L’Orchestre symphonique de Québec (OSQ) se produira mercredi soir pour la première fois en public depuis le début de la pandémie de COVID-19 sous la direction de Nicolas Ellis.
L’Orchestre symphonique de Québec (OSQ) se produira mercredi soir pour la première fois en public depuis le début de la pandémie de COVID-19 sous la direction de Nicolas Ellis.

OSQ: la musique d’abord

Emmanuel Bernier
Collaboration spéciale
L’Orchestre symphonique de Québec (OSQ) se produira mercredi soir pour la première fois en public depuis le début de la pandémie de COVID-19 sous la direction de Nicolas Ellis.

L’administration de l’orchestre n’attendait que le feu vert de la Santé publique pour se produire devant un public en chair et en os. «En passant à 250 personnes, précise la présidente-directrice générale de l’orchestre Astrid Chouinard, cela nous permet d’avoir 175 personnes dans la salle», puisqu’il faut inclure les musiciens et le personnel de la salle dans le total permis par les autorités. «C’est la première fois que le Grand Théâtre accueille du public à nouveau dans la salle Louis-Fréchette. C’est un événement important pour nous, mais également pour le milieu culturel de Québec. Nous sommes vraiment en mode “reprise”», ajoute-t-elle.
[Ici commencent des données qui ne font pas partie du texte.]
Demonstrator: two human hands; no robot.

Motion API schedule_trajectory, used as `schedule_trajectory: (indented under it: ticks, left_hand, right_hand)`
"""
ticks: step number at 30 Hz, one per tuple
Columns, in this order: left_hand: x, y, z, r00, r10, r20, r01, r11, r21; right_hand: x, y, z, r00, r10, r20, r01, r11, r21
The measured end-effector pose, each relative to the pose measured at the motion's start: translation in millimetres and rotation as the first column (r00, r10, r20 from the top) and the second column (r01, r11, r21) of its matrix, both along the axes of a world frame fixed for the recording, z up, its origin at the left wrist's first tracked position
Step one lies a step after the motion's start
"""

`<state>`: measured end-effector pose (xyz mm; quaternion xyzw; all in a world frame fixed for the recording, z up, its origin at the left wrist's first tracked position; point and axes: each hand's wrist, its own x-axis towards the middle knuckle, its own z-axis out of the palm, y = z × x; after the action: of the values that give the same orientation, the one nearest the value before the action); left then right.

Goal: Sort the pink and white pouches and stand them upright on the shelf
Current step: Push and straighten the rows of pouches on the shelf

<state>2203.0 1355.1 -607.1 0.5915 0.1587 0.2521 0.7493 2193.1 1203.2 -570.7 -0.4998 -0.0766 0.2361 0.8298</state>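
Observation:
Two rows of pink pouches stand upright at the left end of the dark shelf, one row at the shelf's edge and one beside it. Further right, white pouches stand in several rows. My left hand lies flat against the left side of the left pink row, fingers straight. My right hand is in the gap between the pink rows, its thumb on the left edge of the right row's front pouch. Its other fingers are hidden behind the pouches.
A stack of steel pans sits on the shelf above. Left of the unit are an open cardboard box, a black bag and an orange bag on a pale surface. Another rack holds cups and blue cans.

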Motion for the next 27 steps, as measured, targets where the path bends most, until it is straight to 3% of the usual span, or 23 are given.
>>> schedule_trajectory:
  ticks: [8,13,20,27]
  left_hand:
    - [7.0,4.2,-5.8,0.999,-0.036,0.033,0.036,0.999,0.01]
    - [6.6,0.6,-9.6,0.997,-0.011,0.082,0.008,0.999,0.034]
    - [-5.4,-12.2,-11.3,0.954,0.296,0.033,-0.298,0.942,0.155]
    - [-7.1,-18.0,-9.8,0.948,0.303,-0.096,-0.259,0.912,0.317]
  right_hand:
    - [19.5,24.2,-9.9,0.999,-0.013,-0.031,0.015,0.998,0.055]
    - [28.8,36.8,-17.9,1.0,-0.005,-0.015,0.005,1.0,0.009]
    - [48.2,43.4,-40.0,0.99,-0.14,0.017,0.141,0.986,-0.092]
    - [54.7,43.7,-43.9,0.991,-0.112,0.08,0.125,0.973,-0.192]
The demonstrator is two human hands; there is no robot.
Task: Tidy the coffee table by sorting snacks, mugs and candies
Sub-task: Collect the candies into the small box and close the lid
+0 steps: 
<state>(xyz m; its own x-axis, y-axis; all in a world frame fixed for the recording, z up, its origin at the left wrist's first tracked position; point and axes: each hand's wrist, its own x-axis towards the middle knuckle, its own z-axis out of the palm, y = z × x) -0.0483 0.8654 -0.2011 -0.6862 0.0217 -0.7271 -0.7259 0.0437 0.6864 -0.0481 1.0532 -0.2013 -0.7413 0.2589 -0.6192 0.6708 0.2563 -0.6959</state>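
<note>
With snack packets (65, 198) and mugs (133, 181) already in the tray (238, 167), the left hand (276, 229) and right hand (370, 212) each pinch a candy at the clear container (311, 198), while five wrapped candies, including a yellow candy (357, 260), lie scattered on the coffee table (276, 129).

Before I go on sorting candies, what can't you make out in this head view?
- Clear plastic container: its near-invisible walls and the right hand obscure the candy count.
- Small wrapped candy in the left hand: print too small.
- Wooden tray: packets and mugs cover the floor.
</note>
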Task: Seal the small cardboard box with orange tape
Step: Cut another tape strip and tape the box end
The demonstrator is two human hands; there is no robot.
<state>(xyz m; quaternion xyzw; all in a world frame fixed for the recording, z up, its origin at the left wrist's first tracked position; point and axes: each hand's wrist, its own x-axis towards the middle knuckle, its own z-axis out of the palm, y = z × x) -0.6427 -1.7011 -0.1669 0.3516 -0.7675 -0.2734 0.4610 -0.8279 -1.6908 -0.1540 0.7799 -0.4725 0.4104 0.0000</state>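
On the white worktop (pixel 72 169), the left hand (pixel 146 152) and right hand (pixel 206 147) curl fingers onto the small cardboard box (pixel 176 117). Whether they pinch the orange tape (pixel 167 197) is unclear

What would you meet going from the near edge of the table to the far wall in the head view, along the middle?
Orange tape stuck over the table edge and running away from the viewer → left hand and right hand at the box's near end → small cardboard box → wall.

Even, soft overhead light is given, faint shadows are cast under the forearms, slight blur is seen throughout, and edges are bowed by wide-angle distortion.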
La réponse du public, qui aurait pu se montrer réticent à l’idée de retourner dans une salle de concert après des mois de pandémie, restait la grande inconnue pour l’équipe de l’OSQ, mais les billets ont trouvé preneurs en quelque 24 heures. Mme Chouinard estime «que c’est assez encourageant pour la suite des choses», notamment pour les prochains concerts qui seront dévoilés prochainement.

Programme dicté par le contexte

Quant aux choix du programme, il reste dicté par le contexte. Les symphonies de Mahler et Bruckner, dont la généreuse orchestration est difficilement compatible avec une distanciation de deux mètres entre les musiciens, vont probablement rester un certain temps dans les placards. Le répertoire choisi pour le concert de ce soir privilégie donc des œuvres plus chambristes comme l’Ouverture pour vents de Mendelssohn et la Sérénade pour orchestre à cordes de Tchaïkovski, qui permettront à tous les membres de l’ensemble d’être sur scène à un moment ou un autre de la soirée. La pdg considère qu’il y a également «un intérêt artistique» évident pour les musiciens à jouer ces partitions qui sont rarement au programme des sociétés de concert.

Astrid Chouinard s’estime «chanceuse» de pouvoir compter sur le talent du chef Nicolas Ellis pour ce concert. Après avoir travaillé quelques semaines dans des serres dans son Saguenay natal, le jeune musicien, qui a déjà été assistant du directeur sortant de l’orchestre Fabien Gabel, a ressorti sa baguette il y a quelques semaines pour diriger l’OSQ lors de deux rendez-vous diffusés en direct sur le Web, ainsi que son Orchestre de l’Agora, à Montréal, pour un concert en hommage au personnel du milieu de la santé.

Un choix bousculé

La pandémie a également bousculé le processus devant mener au choix du prochain directeur musical. Certains des chefs qui devaient venir diriger cet automne étaient des candidats pour la succession de Fabien Gabel, mais ne pourront finalement pas être entendus avant 2021… Mme Chouinard ne se décourage pas pour autant, car même en temps normal, «c’est vraiment un processus qui est long […] Ce n’est pas quelque chose qui se fait en six mois». M. Gabel, qui «reste très proche de l’orchestre», devrait en outre — si tout va bien — s’occuper de quatre programmes durant l’année. Et les circonstances ont également cela de bon qu’elles permettent de braquer encore plus les projecteurs sur les talents québécois et canadiens. «Nous sommes très choyés, se réjouit la directrice. Nous avons l’embarras du choix au Québec et au Canada! Ce n’est pas dramatique, parce que nous avons tellement d’artistes de calibre international. Cela ne nous empêche donc pas de faire une programmation de très grande qualité.»